PERADABAN ISLAM DI MASA AL-MAKMUN
1. I. PENDAHULUAN
Proses pendidikan sebenarnya telah
berlangsung sepanjang sejarah dan berkembang sejalan dengan perkembangan sosial
budaya manusia di bumi. Proses pewarisan dan pengembangan budaya manusia yang bersumber
dan berpedoman pada ajaran Islam sebagaimana termaktub dalam Al Qur`an dan
terjabar dalam Sunnah Rasul bermula sejak Nabi Muhmmad SAW menyampaikan ajaran
tersebut pada umatnya.
Pembahasan tentang pertumbuhan dan
perkembangan pendidikan Islam dibagi dalam lima periodisasi, yaitu periode
pembinaan pendidikan Islam pada masa Nabi Muhammad SAW, periode pertumbuhan
pendidikan Islam yang berlangsung sejak Nabi Muhammad SAW wafat sampai masa
akhir Bani Umayyah, periode kejayaan (puncak perkembangan) pendidikan Islam
yang berlangsung sejak permulaan Daulah Abbasiyah sampai jatuhnya Baghdad,
periode kemunduran pendidikan Islam, yaitu sejak jatuhnya Baghdad sampai
jatuhnya Mesir ke tangan Napoleon yang ditandai dengan runtuhnya sendi-sendi
kebudayaan Islam dan berpindahnya pusat-pusat pengembangan kebudayaan ke dunia
Barat dan periode pembaharuan pendidikan Islam yang berlangsung sejak
pendudukan Mesir oleh Napoleon sampai masa kini yang ditandai dengan
gejala-gejala kebangkitan kembali umat dan kebudayaan Islam.

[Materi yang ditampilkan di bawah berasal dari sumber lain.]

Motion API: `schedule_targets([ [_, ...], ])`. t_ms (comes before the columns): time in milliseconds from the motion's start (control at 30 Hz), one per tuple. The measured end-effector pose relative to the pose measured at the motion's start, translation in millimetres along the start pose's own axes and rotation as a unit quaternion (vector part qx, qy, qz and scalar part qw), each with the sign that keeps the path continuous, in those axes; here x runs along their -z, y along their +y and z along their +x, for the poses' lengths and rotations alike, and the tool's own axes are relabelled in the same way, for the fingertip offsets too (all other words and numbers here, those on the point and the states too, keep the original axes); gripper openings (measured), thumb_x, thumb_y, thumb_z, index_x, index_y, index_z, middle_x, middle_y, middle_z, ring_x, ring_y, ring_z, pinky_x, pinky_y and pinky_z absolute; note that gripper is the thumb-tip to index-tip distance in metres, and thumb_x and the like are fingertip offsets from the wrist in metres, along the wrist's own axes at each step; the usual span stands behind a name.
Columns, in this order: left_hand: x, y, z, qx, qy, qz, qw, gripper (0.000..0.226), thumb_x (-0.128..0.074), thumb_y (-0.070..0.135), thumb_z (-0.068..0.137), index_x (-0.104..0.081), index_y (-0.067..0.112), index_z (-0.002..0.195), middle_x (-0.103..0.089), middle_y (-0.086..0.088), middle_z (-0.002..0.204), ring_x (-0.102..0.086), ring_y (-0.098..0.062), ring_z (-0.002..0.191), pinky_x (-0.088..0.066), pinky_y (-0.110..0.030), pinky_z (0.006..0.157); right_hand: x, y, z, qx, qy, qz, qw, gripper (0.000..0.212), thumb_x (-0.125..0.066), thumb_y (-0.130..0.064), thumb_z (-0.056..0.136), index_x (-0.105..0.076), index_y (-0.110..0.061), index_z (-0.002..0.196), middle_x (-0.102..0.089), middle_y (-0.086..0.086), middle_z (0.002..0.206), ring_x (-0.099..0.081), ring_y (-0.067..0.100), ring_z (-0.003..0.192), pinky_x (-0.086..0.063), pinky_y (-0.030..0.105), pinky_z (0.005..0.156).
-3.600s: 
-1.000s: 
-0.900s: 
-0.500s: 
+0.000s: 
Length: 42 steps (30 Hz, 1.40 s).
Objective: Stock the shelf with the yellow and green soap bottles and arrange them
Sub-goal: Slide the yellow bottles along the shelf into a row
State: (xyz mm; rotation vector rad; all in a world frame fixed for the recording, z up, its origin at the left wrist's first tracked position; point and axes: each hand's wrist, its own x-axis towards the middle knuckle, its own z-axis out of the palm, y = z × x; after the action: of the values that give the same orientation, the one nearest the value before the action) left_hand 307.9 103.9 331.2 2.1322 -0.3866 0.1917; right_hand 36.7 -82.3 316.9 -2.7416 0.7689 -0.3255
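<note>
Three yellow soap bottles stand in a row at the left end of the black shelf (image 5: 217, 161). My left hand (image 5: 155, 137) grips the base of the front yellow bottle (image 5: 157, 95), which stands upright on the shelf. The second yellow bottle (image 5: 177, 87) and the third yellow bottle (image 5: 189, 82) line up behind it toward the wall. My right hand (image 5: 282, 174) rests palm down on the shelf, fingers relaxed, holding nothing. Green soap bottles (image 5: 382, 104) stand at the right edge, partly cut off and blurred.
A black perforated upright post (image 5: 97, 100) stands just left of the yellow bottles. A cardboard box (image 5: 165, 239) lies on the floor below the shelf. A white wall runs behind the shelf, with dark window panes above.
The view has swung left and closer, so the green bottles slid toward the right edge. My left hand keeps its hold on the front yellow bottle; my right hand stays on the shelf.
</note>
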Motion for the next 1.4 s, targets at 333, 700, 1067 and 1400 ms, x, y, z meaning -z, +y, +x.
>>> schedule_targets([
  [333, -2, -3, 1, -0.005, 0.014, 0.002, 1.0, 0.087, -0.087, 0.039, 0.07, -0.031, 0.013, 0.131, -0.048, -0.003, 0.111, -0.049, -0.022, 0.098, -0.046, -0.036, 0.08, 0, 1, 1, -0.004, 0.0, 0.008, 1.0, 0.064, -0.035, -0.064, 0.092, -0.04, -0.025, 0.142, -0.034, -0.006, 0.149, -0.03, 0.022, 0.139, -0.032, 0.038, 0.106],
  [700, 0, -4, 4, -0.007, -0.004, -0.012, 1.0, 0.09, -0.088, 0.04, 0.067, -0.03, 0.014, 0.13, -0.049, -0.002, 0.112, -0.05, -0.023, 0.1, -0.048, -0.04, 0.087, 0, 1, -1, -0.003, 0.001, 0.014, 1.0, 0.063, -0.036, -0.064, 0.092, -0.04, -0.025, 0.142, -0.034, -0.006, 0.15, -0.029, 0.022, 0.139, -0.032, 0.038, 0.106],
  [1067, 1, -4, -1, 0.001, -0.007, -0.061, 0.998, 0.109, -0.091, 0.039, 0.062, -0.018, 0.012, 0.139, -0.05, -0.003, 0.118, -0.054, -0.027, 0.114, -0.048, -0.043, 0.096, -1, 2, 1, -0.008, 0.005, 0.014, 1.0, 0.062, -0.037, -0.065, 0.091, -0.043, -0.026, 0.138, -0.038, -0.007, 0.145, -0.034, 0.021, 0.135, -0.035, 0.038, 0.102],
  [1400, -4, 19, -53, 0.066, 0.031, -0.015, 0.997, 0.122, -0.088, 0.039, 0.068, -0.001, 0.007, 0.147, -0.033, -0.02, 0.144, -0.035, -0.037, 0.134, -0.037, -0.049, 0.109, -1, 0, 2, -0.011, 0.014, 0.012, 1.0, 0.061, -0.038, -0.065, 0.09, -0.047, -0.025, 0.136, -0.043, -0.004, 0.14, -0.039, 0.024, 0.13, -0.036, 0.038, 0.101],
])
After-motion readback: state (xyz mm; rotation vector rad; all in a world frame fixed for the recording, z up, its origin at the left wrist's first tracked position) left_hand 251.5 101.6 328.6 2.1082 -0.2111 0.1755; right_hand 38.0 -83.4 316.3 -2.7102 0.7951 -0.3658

Dalam makalah ini akan dibahas Sejarah
Pendidikan Islam pada masa Al-Ma’mun yang berlangsung sejak permulaan Daulah
Abbasiyah yang diwarnai oleh berkembangnya ilmu aqliyah dan timbulnya madrasah
serta memuncaknya perkembangan kebudayaan Islam.
Pembahasan pada masa ini merupakan
rangkaian pembahasan Sejarah Pendidikan Islam, Karena pada hakikatnya suatu
peristiwa sejarah seperti halnya Sejarah Pendidikan Islam selalu berkaitan
dengan peristiwa lainnya yang saling berhubungan yang mengakibatkan terjadinya
rentetan peristiwa serta memberinya dinamisme dalam waktu dan tempat.
Semoga dengan makalah ini pembaca dapat
menambah pengetahuan tentang peristiwa sejarah khususnya Sejarah Pendidikan
Islam pada Masa Al-Makmun.
1. II. RUMUSAN
MASALAH
A. Riwayat Hidup Al-Makmun?
B. Perluasan Daerah Islam Selama Pemerintahan
Al-Makmun?
C. Sistem Ketatanegaraan Al-Makmun?
D. Bagaimana Masa kejayaan al-Makmun?
1. III. PEMBAHASAN
A. A. Riwayat
Hidup Al-Ma’mun
Al-Makmun Abdullah Abu Al-Abbas bin
Ar-Rasyid, dilahirkan pada tahun 170 H, tepat pada malam jum’at di pertengahan
bulan Rabi’ul Awwal. Pada malam itu bersamaan dengan kematian Al-Hadi dan
digantikan oleh ayahnya, Ar-Rasyid.
Ibunya adalah mantan budak yang kemudian
dikawini oleh ayahnya. Namanya Murajil, dia meninggal saat masih dalam keadaan
nifas setelah melahirkan Al-Ma’mun, sejak kecil Al-Ma’mun telah belajar banyak
ilmu. Dia menimba ilmu hadits dari ayahnya dari Hasyim, dari Ibad bin Al-Awam,
dari Yusuf bin ‘Athiyyah, dari Abu Mu’awiyah adh-Dharir, dari Ismail bin
‘Aliyah, Hajjaj Al-A’war dan Ulama-ulama lain di zamannya.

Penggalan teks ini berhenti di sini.